Under normal circumstances, avoid running cables outdoors. If it cannot be avoided, use optical-fiber cables as the communication cables. Since optical fibers usually do not have conductors (if there are metal reinforcement cores or other conductors in the optical cables, the conductors should be directly grounded at the entrance), they will not be struck by lightning and there is no need to install lightning arresters. Thus, the optical fibers can be used for overhead routing.

If cables have to be run outdoors, strictly comply with the following requirements:

It is prohibited to run overhead cables between buildings without taking any protective measures, as shown in the figure below:

Run overhead cables between buildings without taking any protective measures

It is prohibited to connect devices on different floors by wiring along the outer wall of the building, as shown in the following figure:

connect devices on different floors by wiring along the outer wall of the building

If cables have to be run outdoors, it is advised to bury them all underground and bring them indoors from underground. It is recommended to bury a steel wire along the outside of a pipeline, with one end of the steel wire connected to the lightning protection ground of the building to provide shielding. Before connecting to devices, install a signal lightning arrester at the corresponding end.
If cables have to be run overhead outdoors, it is advised that the cables pass through a metal pipe at least 15 meters long before entering the room, and both ends of the metal pipe should be grounded. Before connecting to devices, install a signal lightning arrester on the corresponding port.
If fully shielded network cables are used, they do not need to be laid in the pipe. However, be sure to ground the shielding layer of the network cables reliably to ensure shielding. Before connecting to devices, install a signal lightning arrester on the corresponding port.
When connecting outdoor wires without any protective measures to devices, be sure to install a power lightning arrester or a signal lightning arrester on the corresponding interface.

Note:

Lightning arrester is not provided with the product. Users need to prepare by themselves. For the installation guide of lightning arresters, refer to Chapter 6 of this manual.

3.1.2 Indoor Cabling Requirements

When cabling indoors, keep communication cables away from down conductors, power lines, transformers, motors, and other sources of high-frequency interference. Avoid bundling different cable types together.

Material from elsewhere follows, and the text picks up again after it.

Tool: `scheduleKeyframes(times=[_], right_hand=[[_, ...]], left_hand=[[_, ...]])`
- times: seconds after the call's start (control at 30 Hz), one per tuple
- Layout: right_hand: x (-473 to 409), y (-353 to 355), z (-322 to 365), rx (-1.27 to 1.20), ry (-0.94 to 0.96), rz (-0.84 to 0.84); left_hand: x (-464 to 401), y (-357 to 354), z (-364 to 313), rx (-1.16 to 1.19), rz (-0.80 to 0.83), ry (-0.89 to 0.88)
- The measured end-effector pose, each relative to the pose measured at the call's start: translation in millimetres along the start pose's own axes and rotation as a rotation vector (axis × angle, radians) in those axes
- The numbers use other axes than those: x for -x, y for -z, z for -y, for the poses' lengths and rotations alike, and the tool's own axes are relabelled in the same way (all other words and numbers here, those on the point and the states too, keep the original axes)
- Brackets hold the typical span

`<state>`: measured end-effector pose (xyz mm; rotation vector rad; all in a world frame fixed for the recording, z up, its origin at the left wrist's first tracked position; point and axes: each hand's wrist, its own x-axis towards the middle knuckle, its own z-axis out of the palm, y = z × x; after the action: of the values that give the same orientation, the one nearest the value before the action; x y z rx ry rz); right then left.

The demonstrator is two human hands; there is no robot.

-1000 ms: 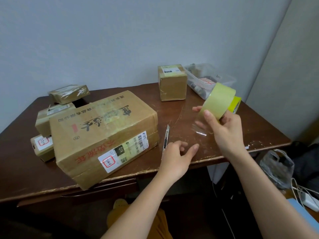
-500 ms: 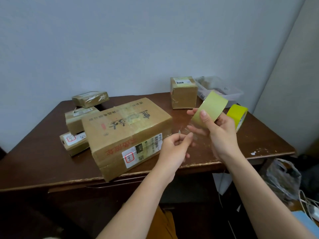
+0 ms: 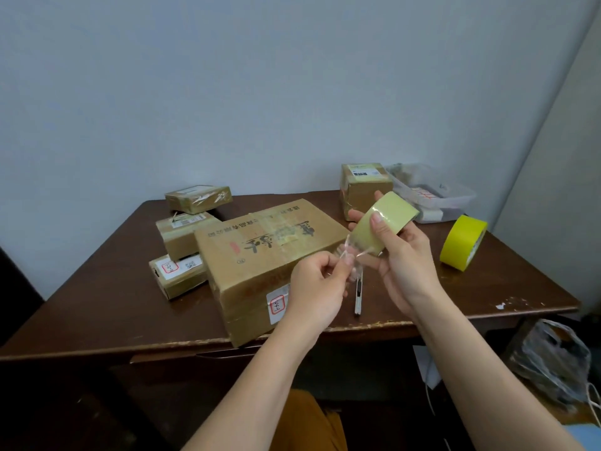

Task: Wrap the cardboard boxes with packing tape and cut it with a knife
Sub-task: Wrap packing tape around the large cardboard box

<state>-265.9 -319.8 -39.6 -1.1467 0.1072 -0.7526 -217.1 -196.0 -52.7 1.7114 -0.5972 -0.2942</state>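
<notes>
Right hand (image 3: 403,262) gripping pale tape roll (image 3: 385,222) above table (image 3: 97,288), left hand (image 3: 317,288) pinching its crumpled free end, large box (image 3: 260,255) at nine o'clock of the hands, knife (image 3: 358,296) below them, yellow roll (image 3: 463,242) at three o'clock, small boxes (image 3: 182,236) far left.

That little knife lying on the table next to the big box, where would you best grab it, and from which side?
Probably by the handle end of the knife, the near tip by the table edge. It lies flat, pointing away, beside the big box, so come from above and its right side. Both hands are busy with tape.
</notes>
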Motion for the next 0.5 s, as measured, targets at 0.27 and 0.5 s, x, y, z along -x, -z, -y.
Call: scheduleKeyframes(times=[0.27,0.5], right_hand=[[-9,-36,-11,0.195,0.058,-0.021],[-4,-54,-29,0.311,0.053,-0.229]], left_hand=[[-13,56,-27,-0.243,-0.033,-0.041],[-46,94,-35,-0.470,0.003,-0.040]])
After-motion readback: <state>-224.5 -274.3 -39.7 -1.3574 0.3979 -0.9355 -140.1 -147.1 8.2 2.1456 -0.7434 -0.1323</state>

Trunk cables should be laid in metal raceways located in the electrical shaft of buildings. When laying cables, pay attention to reducing the loop area formed by the cables themselves.
The distance between the Ethernet cables and other pipelines should meet the following requirements:

Other Pipelines	Ethernet Cable
Other Pipelines	Min. Parallel Net Length L (mm)	Min. Parallel-overlapping Net Height H (mm)
Down-conductor	1000	300
PE	50	20
Service pipe	150	20
Compressed air pipe	150	20
Thermal pipe (not wrapped)	500	500
Thermal pipe (wrapped)	300	300
Gas pipe	300	20

The min. parallel net length (L) is the shortest distance between two or more cables laid in the same direction along parallel planes. The min. parallel-overlapping net height (H) is the shortest clearance between cables when cables from different directions intersect on the same plane.

Min. parallel net length (L) min. parallel-overlapping net height (H

Fig. 2 Min. parallel net length (L) and min. parallel-overlapping net height (H)

Warning:

The above requirements are specific to the cables without metal raceways. If any requirements cannot be met, consider using steel pipes or metal raceways for shielding.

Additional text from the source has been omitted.